▸ Task directions:
All that is asked is a faithful reproduction of the entries.
BEGIN
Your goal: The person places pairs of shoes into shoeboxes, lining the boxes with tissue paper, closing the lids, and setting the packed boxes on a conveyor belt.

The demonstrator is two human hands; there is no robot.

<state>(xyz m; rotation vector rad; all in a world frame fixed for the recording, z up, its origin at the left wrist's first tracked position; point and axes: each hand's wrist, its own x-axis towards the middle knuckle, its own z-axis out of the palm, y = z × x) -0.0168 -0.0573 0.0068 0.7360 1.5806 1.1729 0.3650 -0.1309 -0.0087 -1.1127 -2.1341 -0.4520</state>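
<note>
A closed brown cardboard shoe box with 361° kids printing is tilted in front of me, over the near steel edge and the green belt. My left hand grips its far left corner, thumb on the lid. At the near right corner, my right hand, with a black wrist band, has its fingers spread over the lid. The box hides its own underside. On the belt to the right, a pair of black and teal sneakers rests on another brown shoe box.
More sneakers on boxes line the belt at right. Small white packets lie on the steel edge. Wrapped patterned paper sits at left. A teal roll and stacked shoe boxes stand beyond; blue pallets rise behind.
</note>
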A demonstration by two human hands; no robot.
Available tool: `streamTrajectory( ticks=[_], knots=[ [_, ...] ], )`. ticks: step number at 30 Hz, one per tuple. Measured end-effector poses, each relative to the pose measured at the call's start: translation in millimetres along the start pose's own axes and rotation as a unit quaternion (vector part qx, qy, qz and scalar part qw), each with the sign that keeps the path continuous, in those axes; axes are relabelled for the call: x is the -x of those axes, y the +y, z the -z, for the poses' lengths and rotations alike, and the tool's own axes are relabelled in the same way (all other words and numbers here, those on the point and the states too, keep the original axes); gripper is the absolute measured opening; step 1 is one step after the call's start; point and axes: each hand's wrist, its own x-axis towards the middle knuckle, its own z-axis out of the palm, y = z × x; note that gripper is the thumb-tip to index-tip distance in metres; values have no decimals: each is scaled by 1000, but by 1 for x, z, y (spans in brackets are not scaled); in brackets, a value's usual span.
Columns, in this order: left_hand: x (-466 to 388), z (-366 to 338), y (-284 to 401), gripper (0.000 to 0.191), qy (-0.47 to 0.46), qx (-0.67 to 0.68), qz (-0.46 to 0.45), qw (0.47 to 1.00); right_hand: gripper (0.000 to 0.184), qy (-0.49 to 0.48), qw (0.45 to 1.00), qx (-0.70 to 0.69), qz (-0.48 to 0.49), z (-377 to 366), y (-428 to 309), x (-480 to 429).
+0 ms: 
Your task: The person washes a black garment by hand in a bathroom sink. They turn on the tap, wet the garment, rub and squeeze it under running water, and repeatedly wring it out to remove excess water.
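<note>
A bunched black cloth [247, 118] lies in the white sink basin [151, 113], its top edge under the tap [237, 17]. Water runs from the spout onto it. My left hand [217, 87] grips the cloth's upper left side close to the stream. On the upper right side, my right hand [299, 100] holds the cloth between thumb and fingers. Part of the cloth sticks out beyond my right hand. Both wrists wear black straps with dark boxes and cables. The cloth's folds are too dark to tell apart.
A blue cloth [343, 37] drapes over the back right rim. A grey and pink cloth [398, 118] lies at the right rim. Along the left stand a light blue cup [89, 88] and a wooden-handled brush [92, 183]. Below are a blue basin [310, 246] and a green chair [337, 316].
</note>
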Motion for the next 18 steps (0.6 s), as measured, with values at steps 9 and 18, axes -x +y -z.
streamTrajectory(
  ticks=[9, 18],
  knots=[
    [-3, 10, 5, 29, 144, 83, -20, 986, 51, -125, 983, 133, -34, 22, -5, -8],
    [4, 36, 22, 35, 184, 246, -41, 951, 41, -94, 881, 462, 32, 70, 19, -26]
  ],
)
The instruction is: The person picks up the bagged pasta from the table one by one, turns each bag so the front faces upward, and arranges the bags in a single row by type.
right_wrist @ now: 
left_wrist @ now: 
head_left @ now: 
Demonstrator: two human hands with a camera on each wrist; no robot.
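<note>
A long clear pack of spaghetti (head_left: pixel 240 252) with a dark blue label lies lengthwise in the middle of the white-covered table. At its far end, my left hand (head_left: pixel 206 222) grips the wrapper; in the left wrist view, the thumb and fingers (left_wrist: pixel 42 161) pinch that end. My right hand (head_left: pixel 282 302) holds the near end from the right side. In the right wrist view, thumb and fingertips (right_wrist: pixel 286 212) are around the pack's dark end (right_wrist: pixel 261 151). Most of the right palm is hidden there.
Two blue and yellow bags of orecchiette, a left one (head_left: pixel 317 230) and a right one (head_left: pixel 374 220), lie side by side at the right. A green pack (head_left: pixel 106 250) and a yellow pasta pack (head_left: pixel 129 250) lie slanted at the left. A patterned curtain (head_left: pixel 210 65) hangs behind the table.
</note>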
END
▸ Written solution:
Your goal: The person places pairs of shoes into shoeboxes, lining the boxes with tissue paper, closing the lids, and setting the packed boxes on a conveyor belt.

The demonstrator is two human hands; there is no robot.

<state>(xyz m; rotation vector rad; all in a world frame fixed for the recording, z up, its origin at the left wrist's first tracked position; point and axes: each hand's wrist, its own x-axis towards the middle knuckle, its own z-axis out of the palm, y = z × x) -0.0168 -0.0573 0.0068 0.7360 1.5806 1.1729 0.3650 -0.1309 -0.0087 -1.1127 -2.1341 -0.4520</state>
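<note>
A closed brown cardboard shoe box with 361° kids printing is tilted in front of me, over the near steel edge and the green belt. My left hand grips its far left corner, thumb on the lid. At the near right corner, my right hand, with a black wrist band, has its fingers spread over the lid. The box hides its own underside. On the belt to the right, a pair of black and teal sneakers rests on another brown shoe box.
More sneakers on boxes line the belt at right. Small white packets lie on the steel edge. Wrapped patterned paper sits at left. A teal roll and stacked shoe boxes stand beyond; blue pallets rise behind.
</note>
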A demonstration by two human hands; no robot.
Available tool: `streamTrajectory( ticks=[_], knots=[ [_, ...] ], )`. ticks: step number at 30 Hz, one per tuple. Measured end-effector poses, each relative to the pose measured at the call's start: translation in millimetres along the start pose's own axes and rotation as a unit quaternion (vector part qx, qy, qz and scalar part qw), each with the sign that keeps the path continuous, in those axes; axes are relabelled for the call: x is the -x of those axes, y the +y, z the -z, for the poses' lengths and rotations alike, and the tool's own axes are relabelled in the same way (all other words and numbers here, those on the point and the states too, keep the original axes); gripper is the absolute measured opening; step 1 is one step after the call's start; point and axes: each hand's wrist, its own x-axis towards the middle knuckle, its own z-axis out of the palm, y = z × x; note that gripper is the thumb-tip to index-tip distance in metres; values have no decimals: each is scaled by 1000, but by 1 for x, z, y (spans in brackets are not scaled); in brackets, a value's usual span.
Columns, in this order: left_hand: x (-466 to 388), z (-366 to 338), y (-284 to 401), gripper (0.000 to 0.191), qy (-0.47 to 0.46), qx (-0.67 to 0.68), qz (-0.46 to 0.45), qw (0.47 to 1.00); right_hand: gripper (0.000 to 0.184), qy (-0.49 to 0.48), qw (0.45 to 1.00), qx (-0.70 to 0.69), qz (-0.48 to 0.49), z (-377 to 366), y (-428 to 309), x (-480 to 429).
+0 ms: 
Your task: The person washes a black garment by hand in a bathroom sink. They turn on the tap, wet the garment, rub and squeeze it under running water, and repeatedly wring it out to remove excess water.
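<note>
A bunched black cloth [247, 118] lies in the white sink basin [151, 113], its top edge under the tap [237, 17]. Water runs from the spout onto it. My left hand [217, 87] grips the cloth's upper left side close to the stream. On the upper right side, my right hand [299, 100] holds the cloth between thumb and fingers. Part of the cloth sticks out beyond my right hand. Both wrists wear black straps with dark boxes and cables. The cloth's folds are too dark to tell apart.
A blue cloth [343, 37] drapes over the back right rim. A grey and pink cloth [398, 118] lies at the right rim. Along the left stand a light blue cup [89, 88] and a wooden-handled brush [92, 183]. Below are a blue basin [310, 246] and a green chair [337, 316].
</note>
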Motion for the next 18 steps (0.6 s), as measured, with values at steps 9 and 18, axes -x +y -z.
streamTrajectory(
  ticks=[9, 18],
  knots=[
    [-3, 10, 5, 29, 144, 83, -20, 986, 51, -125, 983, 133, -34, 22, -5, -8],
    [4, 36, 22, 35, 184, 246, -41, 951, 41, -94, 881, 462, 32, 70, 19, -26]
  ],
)
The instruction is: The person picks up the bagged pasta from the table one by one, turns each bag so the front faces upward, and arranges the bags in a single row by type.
right_wrist @ now: 
left_wrist @ now: 
head_left @ now: 
Demonstrator: two human hands with a camera on each wrist; no robot.
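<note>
A long clear pack of spaghetti (head_left: pixel 240 252) with a dark blue label lies lengthwise in the middle of the white-covered table. At its far end, my left hand (head_left: pixel 206 222) grips the wrapper; in the left wrist view, the thumb and fingers (left_wrist: pixel 42 161) pinch that end. My right hand (head_left: pixel 282 302) holds the near end from the right side. In the right wrist view, thumb and fingertips (right_wrist: pixel 286 212) are around the pack's dark end (right_wrist: pixel 261 151). Most of the right palm is hidden there.
Two blue and yellow bags of orecchiette, a left one (head_left: pixel 317 230) and a right one (head_left: pixel 374 220), lie side by side at the right. A green pack (head_left: pixel 106 250) and a yellow pasta pack (head_left: pixel 129 250) lie slanted at the left. A patterned curtain (head_left: pixel 210 65) hangs behind the table.
</note>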

This finishes the output for the exercise.